China to increase cooperation with Africa

Chinese President Hu Jintao said today his government will seek closer ties with Africa as the world's fastest-growing economy works to achieve a gross domestic product target of four trillion US dollars (€3trillion) by 2020.

Chinese President Hu Jintao said today his government will seek closer ties with Africa as the world's fastest-growing economy works to achieve a gross domestic product target of four trillion US dollars (€3trillion) by 2020.

Hu, on the second and final day of his visit to Nigeria, addressed the country’s parliament on China's relations with Africa.

“Africa has rich resources and market potentials, whereas China has available effective practices and practical know-how it has gained in the course of modernisation,” Hu said.

China is seeking “a strategic partnership” with the continent that would be mutually beneficial and result in improved living standards for Africa.

The world’s most populous country with 1.3 billion people, has also set new development targets to increase its gross domestic product and lower energy consumption, the Chinese leader said.

“By the year 2020…GDP would quadruple that of 2000 to reach four trillion dollars, averaging 3,000 dollars per head,” Hu said.

“China’s development will not pose a threat to anyone. On the contrary, it will bring more development opportunities to the world,” he said.

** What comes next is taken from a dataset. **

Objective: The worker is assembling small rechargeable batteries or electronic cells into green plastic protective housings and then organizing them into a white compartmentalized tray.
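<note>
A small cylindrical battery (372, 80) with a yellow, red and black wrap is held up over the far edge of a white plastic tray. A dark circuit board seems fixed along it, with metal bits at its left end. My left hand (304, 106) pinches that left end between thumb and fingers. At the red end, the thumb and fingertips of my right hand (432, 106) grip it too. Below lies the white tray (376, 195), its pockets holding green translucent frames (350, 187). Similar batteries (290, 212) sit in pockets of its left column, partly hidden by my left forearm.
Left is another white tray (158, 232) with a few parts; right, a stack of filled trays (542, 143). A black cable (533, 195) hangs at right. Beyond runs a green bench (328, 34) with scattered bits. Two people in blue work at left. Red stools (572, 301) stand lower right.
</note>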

During the first day of the visit, President Hu and his Nigerian counterpart President Olusegun Obasanjo presided over the signing of a string of agreements covering co-operation in energy, telecommunications, infrastructure development and health.

“From our assessment this is the century of China to lead the world,” Obasanjo said at a late-night banquet for the Chinese leader.

“And when you’re leading the world we want to be very close behind you.”

Hu told Nigerian politicians that China will provide Africa with help to fight diseases such as malaria and bird flu and back African Union efforts to end conflicts across the continent.

Obasanjo had welcomed Hu at the airport yesterday in the capital, Abuja, where the Chinese leader's plane landed in a first sub-Saharan Africa stop in a tour that has included the US, Saudi Arabia and Morocco.

Nigeria is the top African producer of crude and the seventh largest in the world, normally pumping 2.5 million barrels per day.

In January, China’s state-controlled oil firm CNOOC announced it had reached a deal to pay $2.3bn (€1.8bn) for a 45% stake in a Nigerian offshore oil field.

With 130 million people, Nigeria is also a major market for Chinese-produced goods.

In the last five years, China’s trade with Africa has grown fourfold to $40bn (€32bn) in 2005.

China’s growth has sparked a global race with the West for markets and industrial resources. Africa has become a frontier of opportunity for the world’s most populous country and its fastest growing economy.

That has meant opportunity, aid and even key diplomatic support – China is a veto-wielding UN Security Council member – to some governments shunned by the West, like Sudan and Zimbabwe.

Hu is scheduled to head in a few days to Kenya, in East Africa.